Committee members have said they were obstructed and put under surveillance by Murdoch's News Corp during their five year investigation into the hacking of the phones of celebrities, murder victims, politicians and soldiers for newspaper stories.

Their report could force James Murdoch to sever his last ties with Britain's biggest satellite TV firm BSkyB, which News Corp had sought to take over before the scandal broke.

It will also embarrass Prime Minister David Cameron, who acknowledged again on Monday that politicians were in thrall to the Murdochs and whose Conservative Party faces local elections across much of Britain on Thursday.

The committee was likely to criticize James Murdoch for failing to get to the bottom of the scandal, and Rupert Murdoch for the wider culture at the company, a source familiar with the situation told Reuters, adding that Conservative members on the committee were reluctant to criticize James Murdoch any further.

Cameron was summoned to parliament on Monday to explain why he would not investigate emails revealing that a ministerial aide had assured News Corp its bid for BSkyB would be approved.

He insisted there was no need to refer the case to his independent adviser on ministerial conduct, noting the emails had been handed to a judicial inquiry into press ethics, but did concede that politicians had been too keen to please the media.

"I am perfectly prepared to admit that the relationship between politicians and media proprietors got too close," he said during a rowdy debate, blaming politicians of both main parties for the failing.

PARLIAMENT MISLED

Committee Chairman John Whittingdale opened its hearing of James and Rupert Murdoch last year saying his committee found it inconceivable that only one reporter at News Corp's News of the World weekly had been involved in the hacking scandal.

"In the last few weeks, not only has evidence emerged that I think has vindicated the Committee's conclusion, but abuses have been revealed that have angered and shocked the entire country," he said. "It is also clear that Parliament has been misled."

Audiences around the world witnessed the 81-year-old Rupert Murdoch - whose newspapers could make or break British politicians - saying it was the most humble day of his life and saw him hit with a foam pie at the height of the scandal last July.

He answered many of the questions in monosyllables, sometimes flummoxing the committee members, while James Murdoch infuriated them at times with lengthy management-speak.
The committee is expected to say that James Murdoch was incompetent at best for asking few questions about a payoff he approved of more than half a million pounds ($800,000) to a hacking victim who had evidence the practice was widespread.

Its report, which may run to 100 pages, is also expected to criticize Rupert Murdoch, the chief executive of the News of the World's parent company News Corp, for allowing a culture of illegality to flourish. Murdoch shut down the paper last year.

Les Hinton, the former head of News Corp's British newspaper arm, Tom Crone, a legal executive at the News of the World, and the paper's former editor, Colin Myler, will also come under the spotlight, the source said.

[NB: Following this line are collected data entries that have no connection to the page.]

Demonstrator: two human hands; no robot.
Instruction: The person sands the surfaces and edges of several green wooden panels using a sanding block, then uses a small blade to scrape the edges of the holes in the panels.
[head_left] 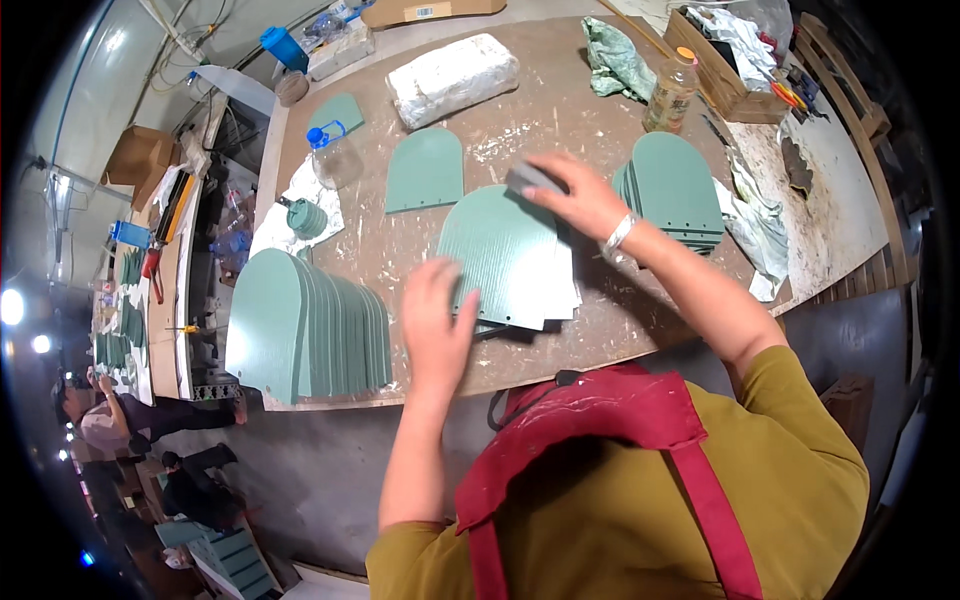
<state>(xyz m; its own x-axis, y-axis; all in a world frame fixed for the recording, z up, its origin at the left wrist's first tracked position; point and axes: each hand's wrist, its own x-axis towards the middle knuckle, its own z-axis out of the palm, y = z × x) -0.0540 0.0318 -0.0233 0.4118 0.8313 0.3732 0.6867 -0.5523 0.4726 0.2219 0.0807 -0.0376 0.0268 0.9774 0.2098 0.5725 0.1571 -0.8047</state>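
Observation:
A round-topped green panel [495, 255] lies in front of me on some white sheets, its surface streaked and shiny. My right hand [585, 195] grips a grey sanding block [533, 180] at the panel's upper right edge. Over the panel's left edge is my left hand [435, 315], fingers apart and slightly blurred, holding nothing; whether it presses on the panel I cannot tell. To the left, a long row of similar panels [300, 325] stands on edge, leaning together. A neat stack of panels [678, 190] lies at the right. One more panel [425, 172] lies flat farther back.
A plastic bottle with a blue cap [335, 160] and a small green roll [306, 218] on white cloth stand left. At the back are a white wrapped block [453, 80], a green rag [615, 60], an orange-capped bottle [671, 92] and a wooden box [735, 85]. Two people are far left.

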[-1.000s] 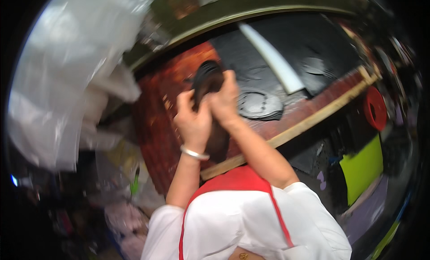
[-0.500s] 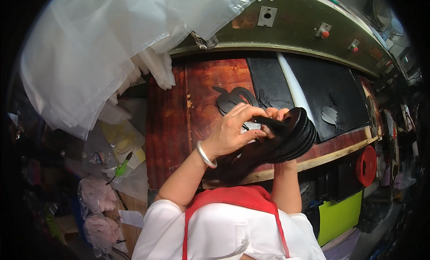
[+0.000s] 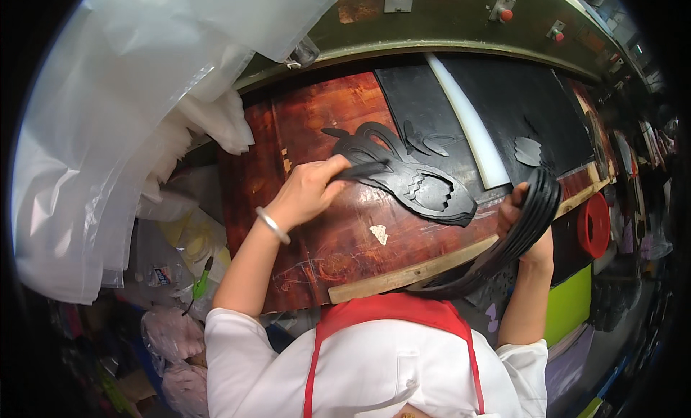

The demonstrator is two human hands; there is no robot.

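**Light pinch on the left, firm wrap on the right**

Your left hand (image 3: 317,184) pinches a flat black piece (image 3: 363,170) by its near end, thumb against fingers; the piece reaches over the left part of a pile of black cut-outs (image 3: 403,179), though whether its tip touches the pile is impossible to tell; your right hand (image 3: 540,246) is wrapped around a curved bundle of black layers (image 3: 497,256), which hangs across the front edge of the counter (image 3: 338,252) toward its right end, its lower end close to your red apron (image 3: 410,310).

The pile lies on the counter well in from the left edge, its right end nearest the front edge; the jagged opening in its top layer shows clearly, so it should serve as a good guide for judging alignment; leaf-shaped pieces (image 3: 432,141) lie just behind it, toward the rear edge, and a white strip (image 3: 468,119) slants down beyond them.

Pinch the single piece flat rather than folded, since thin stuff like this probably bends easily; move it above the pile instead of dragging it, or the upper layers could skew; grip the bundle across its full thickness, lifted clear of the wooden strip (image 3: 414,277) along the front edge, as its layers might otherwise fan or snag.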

Media regulator Ofcom will take the report's findings into consideration in its continuing assessment of whether BSkyB's owners and directors are "fit and proper" persons to hold a broadcast license.

James Murdoch resigned last month as chairman of BSkyB, saying he did not want to be a "lightning rod" for damage from the phone-hacking scandal, but remains a director of the broadcaster, in which News Corp owns 39 percent.

He admitted last week he had raised the issue of the takeover with Cameron at a Christmas dinner in 2010.

The committee will present its report to parliament, which is likely to hold a debate on its findings, and the government then has 60 days to respond.

A previous critical report by the committee came before last July's revelation that people working for the News of the World had hacked into the voicemail of murdered schoolgirl Milly Dowler, which fuelled public anger and led to more revelations.

Relations between News Corp and Cameron, who once employed an ex-News of the World editor as his spokesman, will face more scrutiny in the coming months when Rebekah Brooks, a former Murdoch confidante and News Corp executive, reveals her text messages and emails with Cameron, a neighbor and former friend.

As the committee has to be careful not to prejudice any criminal trials of figures involved in the scandal, it has focused more on the Murdochs and others who have not been arrested. [End Article]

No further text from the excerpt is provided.